32.04 Behind the Mask: Gender Bias Experiences of Female Surgeons

K. L. Barnes1, L. McGuire3, G. Dunivan1, A. Sussman4, R. McKee2  1University Of New Mexico HSC,FPMRS/Obstetrics And Gynecology,Albuquerque, NM, USA 2University Of New Mexico HSC,Colorectal Surgery/General Surgery,Albuquerque, NM, USA 3University Of New Mexico HSC,School Of Medicine,Albuquerque, NM, USA 4University Of New Mexico HSC,Family And Community Medicine,Albuquerque, NM, USA

Introduction: The number of female surgeons continues to rise, however reports of sexism and stigmatization in the clinical setting continue. Although, overt sexism is becoming increasingly rare, underlying prejudices held against women are frequently expressed as microaggressions- subtle discriminatory or insulting actions that communicate demeaning or hostile messages at the interpersonal level.  We sought to assess the frequency and severity of gender-based microaggressions experienced by female surgeons.

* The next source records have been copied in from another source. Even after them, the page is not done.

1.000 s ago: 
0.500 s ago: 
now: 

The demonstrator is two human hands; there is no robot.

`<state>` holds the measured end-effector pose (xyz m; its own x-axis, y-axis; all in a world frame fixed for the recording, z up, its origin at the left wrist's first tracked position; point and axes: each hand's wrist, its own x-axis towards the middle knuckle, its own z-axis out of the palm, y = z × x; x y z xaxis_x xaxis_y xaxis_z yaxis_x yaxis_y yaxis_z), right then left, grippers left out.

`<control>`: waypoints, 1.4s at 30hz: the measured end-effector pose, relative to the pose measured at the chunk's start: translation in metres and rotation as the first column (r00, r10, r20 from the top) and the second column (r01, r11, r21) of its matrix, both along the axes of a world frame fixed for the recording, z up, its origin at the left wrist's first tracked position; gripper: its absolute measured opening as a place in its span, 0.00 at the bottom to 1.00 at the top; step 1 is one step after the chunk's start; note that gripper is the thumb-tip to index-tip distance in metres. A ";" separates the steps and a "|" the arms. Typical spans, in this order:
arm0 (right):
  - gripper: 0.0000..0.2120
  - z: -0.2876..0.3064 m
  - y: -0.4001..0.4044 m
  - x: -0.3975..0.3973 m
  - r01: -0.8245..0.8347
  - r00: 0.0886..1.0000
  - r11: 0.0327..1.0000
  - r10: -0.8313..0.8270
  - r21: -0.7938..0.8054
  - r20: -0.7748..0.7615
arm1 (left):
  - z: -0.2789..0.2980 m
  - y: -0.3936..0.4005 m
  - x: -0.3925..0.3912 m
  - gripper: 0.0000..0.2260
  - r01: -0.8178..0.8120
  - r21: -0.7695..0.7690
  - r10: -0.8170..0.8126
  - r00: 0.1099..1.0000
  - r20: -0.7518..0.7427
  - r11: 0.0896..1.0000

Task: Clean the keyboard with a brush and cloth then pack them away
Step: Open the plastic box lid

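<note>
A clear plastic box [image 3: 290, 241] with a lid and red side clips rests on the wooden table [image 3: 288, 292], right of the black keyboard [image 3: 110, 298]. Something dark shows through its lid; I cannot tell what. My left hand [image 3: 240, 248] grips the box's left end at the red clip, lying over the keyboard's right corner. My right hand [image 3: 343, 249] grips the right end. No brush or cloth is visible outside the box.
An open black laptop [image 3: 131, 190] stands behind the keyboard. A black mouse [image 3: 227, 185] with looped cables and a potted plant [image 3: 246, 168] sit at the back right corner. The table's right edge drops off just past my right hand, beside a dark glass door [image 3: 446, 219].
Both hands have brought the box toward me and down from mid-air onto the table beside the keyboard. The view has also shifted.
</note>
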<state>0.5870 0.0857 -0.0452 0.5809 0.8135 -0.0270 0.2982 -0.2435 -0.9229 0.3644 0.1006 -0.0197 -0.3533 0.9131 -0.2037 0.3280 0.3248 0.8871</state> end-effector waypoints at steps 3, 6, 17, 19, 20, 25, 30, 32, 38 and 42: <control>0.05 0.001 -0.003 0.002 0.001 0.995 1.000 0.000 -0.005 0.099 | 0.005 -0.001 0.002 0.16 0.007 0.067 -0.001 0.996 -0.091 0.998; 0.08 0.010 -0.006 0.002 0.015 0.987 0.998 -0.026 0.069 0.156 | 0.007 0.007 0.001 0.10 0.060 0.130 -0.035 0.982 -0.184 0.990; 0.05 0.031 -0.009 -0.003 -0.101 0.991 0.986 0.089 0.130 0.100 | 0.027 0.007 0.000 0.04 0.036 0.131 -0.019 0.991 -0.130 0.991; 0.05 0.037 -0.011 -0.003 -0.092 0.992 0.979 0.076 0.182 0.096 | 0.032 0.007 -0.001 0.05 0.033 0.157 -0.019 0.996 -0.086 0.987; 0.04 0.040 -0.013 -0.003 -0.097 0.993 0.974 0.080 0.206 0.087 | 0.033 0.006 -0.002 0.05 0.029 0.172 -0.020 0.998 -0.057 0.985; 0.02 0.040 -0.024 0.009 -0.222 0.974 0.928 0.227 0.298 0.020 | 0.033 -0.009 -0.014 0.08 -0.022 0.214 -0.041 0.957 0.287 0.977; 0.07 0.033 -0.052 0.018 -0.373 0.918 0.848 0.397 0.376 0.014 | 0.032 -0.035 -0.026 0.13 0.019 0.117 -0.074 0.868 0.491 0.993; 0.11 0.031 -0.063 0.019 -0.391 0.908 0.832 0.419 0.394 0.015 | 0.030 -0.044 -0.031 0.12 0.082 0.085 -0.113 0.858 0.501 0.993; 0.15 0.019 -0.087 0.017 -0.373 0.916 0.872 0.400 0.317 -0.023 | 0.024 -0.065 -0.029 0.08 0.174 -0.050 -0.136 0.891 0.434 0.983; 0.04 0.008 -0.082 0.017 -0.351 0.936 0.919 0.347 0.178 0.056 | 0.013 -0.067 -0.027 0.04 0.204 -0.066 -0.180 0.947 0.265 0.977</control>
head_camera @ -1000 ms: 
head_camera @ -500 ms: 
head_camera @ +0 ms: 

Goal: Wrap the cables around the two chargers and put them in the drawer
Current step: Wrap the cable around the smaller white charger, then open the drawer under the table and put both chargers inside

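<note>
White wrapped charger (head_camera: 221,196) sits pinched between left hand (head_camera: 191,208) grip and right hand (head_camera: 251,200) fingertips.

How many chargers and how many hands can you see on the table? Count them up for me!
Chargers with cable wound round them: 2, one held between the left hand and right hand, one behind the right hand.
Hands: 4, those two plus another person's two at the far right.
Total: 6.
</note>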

Methods: This mixed methods approach utilized both focus groups and questionnaires to explore female surgeons’ experiences of gender bias in the form of microaggressions. The Sexist Microaggression Experiences and Stress Scale (Sexist MESS), a validated, 44-item questionnaire, was used to quantify the frequency and psychologic impact of gender-based microaggressions. This questionnaire consists of six domains, with higher scores indicating more frequent or severe microaggression impact. We conducted focus groups with female surgeons to explore their unique experiences of workplace gender bias and developed 15 additional questions. These questions were added to the survey and sent to all female resident, fellow and attending surgeons at a single academic institution.

Results: Four focus groups including 23 female trainee and attending surgeons were conducted revealing four emerging themes: Exclusion, Adaptation, Increased Effort, and Resilience. The survey response rate was 64.3% (65/101 surgeons). Survey data showed that the frequency and severity of microaggressions was higher in 5 of 6 domains for trainees compared to attending surgeons (Table 1), with the exception of “Inferiority”. When Obstetrician Gynecologists (OB/GYN) were compared to all other surgeons, rates of reported microaggressions were similar in all domains except “Leaving Gender at the Door”. Non-OB/GYN surgeons reported more pressure to downplay, hide or avoid characteristics and behaviors associated with femininity in order to succeed. The variables of non-white race, currently providing childcare, and number of years in practice after training did not demonstrate statistical significance.

Conclusion: The extent and psychological impact of microaggressions experienced by female surgeons varies based on level of training, with higher rates reported by trainees compared to attending surgeons. The type of surgical specialty practiced made little difference, with OB/GYN and non-OB/GYN surgeons describing similar experiences. Higher frequency and severity scores for the domain “Leaving Gender at the Door” reported by non-OB/GYN surgeons may be explained by the lower proportion of women in these fields compared to OB/GYN.